May I have the lines from the one containing "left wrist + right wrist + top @" to the end of the entries, returned exactly and with nothing else?
..........
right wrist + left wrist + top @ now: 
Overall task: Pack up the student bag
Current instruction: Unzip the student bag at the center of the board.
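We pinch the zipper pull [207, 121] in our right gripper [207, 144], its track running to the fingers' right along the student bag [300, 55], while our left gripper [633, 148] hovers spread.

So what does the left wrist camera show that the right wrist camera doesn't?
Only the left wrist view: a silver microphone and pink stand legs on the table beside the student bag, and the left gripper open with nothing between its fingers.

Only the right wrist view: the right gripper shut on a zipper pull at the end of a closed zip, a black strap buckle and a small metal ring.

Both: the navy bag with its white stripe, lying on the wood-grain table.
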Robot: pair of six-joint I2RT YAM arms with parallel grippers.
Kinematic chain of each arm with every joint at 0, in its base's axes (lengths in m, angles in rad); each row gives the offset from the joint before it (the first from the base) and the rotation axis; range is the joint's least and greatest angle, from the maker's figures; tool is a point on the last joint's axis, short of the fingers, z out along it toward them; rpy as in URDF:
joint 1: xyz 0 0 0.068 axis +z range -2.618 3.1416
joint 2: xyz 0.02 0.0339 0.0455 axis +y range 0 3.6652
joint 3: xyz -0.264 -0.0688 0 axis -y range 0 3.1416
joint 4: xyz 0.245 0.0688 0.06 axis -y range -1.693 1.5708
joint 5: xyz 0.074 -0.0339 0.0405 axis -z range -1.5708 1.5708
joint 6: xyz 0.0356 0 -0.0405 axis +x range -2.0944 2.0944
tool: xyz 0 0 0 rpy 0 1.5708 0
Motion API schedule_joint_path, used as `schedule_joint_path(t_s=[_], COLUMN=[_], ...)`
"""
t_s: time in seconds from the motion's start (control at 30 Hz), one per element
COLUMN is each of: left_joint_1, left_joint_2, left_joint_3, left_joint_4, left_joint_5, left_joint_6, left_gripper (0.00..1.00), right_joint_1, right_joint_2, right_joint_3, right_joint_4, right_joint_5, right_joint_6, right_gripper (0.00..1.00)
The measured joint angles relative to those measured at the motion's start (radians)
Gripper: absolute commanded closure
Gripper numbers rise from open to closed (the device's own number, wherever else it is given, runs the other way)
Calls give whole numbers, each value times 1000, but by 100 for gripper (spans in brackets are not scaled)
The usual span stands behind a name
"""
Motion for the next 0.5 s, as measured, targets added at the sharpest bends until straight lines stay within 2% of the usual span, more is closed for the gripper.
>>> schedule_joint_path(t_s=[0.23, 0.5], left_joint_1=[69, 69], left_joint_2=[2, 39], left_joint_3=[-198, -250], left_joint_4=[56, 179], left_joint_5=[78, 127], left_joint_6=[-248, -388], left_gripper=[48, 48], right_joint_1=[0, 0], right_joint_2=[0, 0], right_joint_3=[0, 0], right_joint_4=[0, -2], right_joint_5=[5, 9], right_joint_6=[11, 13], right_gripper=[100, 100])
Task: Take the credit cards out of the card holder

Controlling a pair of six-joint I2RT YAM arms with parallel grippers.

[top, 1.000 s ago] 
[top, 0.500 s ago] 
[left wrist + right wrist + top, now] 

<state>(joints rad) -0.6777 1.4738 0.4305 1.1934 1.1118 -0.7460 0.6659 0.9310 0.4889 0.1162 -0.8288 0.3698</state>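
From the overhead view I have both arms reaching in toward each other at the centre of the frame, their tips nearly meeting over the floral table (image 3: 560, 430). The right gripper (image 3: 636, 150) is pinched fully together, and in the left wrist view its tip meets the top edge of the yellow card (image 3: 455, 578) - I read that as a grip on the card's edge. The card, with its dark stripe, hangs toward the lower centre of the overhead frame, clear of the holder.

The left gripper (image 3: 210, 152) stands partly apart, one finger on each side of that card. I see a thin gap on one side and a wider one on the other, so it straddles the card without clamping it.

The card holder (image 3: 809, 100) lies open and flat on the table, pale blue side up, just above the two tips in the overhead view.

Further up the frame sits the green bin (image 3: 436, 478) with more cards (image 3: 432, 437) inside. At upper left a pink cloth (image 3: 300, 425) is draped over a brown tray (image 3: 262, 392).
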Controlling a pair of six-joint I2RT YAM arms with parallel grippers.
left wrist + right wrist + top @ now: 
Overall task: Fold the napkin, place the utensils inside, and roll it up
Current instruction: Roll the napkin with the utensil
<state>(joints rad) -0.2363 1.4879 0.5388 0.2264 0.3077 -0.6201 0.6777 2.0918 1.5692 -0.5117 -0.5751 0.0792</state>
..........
Task solution:
left wrist + right wrist + top @ now: 
Overall task: Fold the napkin, place the utensils inside, and roll it up
Current instruction: Roll the napkin with the utensil
<state>(joints rad) -0.2363 1.4879 0.5388 0.2264 0.3077 -0.6201 0.6777 2.0918 1.5692 -0.5117 -0.5751 0.0792</state>

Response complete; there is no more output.